## Work instruction:
Find each line in the records below that contains the word "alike", and copy it out.
======== Records to use
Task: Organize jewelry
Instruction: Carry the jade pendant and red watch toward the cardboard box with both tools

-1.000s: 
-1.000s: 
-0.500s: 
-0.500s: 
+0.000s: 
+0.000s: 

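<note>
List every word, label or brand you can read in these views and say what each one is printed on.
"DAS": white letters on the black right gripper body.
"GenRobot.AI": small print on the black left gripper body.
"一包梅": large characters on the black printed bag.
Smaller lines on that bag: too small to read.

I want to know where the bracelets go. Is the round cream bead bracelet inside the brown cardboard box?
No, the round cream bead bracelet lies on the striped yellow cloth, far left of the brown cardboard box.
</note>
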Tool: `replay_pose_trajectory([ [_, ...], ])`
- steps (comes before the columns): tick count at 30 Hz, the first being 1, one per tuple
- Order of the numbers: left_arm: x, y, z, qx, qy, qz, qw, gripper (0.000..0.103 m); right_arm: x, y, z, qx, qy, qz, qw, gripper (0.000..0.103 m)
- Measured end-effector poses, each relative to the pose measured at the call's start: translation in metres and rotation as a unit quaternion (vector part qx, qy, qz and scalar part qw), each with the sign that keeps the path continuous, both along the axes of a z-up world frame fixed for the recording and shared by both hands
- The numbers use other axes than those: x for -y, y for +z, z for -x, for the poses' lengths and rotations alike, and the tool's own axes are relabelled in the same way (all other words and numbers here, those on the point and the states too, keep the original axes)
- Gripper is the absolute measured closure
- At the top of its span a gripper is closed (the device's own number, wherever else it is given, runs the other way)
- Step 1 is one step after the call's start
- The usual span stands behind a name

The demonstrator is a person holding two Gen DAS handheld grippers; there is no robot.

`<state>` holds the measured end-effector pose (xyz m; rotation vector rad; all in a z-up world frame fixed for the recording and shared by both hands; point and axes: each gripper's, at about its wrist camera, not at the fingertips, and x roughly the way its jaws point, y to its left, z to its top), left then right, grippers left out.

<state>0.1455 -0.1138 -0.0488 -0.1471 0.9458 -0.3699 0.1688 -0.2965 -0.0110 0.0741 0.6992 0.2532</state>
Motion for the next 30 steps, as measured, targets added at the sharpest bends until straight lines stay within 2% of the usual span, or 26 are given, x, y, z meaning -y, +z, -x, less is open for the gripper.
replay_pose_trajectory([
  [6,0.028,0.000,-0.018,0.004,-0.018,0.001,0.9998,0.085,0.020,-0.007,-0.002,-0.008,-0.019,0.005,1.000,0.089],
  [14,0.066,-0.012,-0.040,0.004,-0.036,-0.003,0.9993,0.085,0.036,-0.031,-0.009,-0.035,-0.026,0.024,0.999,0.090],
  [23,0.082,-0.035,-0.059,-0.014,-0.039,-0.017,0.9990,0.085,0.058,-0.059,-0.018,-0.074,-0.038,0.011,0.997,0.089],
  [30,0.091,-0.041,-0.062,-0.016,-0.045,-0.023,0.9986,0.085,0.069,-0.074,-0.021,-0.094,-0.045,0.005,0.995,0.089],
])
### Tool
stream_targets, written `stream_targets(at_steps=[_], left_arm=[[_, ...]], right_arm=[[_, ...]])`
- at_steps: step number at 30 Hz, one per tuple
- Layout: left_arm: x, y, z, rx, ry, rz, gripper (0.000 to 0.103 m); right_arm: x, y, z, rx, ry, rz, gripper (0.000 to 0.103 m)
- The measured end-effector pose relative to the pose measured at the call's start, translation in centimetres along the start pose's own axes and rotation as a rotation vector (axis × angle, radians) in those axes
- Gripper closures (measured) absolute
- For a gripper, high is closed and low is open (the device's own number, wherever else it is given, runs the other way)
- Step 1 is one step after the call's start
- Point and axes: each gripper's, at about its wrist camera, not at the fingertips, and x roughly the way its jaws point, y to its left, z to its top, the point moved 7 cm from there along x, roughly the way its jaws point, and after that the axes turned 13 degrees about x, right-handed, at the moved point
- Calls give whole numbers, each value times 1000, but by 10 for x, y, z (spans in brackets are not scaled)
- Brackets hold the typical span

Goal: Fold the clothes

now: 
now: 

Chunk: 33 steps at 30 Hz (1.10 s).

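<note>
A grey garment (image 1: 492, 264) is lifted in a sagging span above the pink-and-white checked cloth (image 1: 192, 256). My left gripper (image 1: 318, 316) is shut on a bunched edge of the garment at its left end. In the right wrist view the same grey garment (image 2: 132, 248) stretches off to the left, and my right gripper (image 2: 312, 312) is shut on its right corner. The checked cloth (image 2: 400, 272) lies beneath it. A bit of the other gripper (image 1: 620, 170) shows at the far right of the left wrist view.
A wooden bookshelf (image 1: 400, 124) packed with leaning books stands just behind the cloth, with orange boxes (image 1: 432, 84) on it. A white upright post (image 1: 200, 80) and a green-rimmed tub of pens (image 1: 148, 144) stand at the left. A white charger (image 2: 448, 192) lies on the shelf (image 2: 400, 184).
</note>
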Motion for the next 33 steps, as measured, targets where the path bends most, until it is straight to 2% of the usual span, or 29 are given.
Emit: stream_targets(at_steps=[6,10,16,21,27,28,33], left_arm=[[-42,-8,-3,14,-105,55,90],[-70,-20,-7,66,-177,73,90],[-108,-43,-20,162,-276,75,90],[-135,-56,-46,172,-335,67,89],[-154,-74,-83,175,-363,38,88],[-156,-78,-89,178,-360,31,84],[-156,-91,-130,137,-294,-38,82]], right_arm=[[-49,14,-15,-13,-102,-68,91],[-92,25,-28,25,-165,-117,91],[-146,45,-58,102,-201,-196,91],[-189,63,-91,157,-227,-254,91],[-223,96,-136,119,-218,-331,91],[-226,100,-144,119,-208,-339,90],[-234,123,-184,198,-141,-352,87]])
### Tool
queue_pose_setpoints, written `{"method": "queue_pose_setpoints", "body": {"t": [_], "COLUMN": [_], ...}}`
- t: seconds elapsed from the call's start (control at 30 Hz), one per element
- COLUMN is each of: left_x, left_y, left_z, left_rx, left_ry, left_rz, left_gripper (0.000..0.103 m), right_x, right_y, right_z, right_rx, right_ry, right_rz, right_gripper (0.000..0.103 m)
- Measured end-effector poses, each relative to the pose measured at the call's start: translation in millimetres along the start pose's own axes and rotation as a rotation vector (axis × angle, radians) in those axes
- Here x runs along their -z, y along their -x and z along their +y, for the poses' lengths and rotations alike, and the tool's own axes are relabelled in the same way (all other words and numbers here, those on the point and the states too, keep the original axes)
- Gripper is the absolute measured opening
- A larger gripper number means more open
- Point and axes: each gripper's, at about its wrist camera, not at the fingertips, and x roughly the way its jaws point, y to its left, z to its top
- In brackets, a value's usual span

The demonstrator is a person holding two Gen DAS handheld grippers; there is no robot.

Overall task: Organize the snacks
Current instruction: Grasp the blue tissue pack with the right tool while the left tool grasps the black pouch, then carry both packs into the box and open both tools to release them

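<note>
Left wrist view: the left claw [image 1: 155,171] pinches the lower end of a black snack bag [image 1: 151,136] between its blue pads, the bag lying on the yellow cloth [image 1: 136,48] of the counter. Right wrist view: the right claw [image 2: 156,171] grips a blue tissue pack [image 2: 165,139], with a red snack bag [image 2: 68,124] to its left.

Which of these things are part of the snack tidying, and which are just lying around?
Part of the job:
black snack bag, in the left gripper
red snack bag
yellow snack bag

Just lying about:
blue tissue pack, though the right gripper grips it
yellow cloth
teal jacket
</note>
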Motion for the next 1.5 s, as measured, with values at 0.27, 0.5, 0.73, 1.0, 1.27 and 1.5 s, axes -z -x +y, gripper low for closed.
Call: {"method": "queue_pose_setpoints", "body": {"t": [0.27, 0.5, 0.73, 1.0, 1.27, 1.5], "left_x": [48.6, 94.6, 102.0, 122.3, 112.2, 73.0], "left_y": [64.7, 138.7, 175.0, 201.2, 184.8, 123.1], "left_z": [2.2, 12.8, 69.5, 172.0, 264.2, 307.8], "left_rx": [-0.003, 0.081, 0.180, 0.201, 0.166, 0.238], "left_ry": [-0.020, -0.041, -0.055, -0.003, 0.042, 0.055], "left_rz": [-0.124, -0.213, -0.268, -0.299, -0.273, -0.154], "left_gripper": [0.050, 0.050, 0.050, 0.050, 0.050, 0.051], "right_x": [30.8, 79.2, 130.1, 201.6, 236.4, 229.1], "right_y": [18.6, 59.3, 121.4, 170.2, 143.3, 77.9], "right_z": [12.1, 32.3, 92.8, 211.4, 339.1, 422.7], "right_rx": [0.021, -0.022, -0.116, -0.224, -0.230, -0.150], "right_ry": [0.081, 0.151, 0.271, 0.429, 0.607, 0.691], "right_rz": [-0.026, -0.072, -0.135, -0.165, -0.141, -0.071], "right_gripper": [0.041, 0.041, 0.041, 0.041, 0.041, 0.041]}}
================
## Response box:
- The numbers use other axes than those: x for -y, y for +z, z for -x, for the poses' lengths and rotations alike, and the tool's own axes are relabelled in the same way (all other words and numbers here, those on the point and the states too, keep the original axes)
- Here x runs along their -z, y along their -x and z along their +y, for the poses' lengths and rotations alike, and the tool's own axes are relabelled in the same way (all other words and numbers here, those on the point and the states too, keep the original axes)

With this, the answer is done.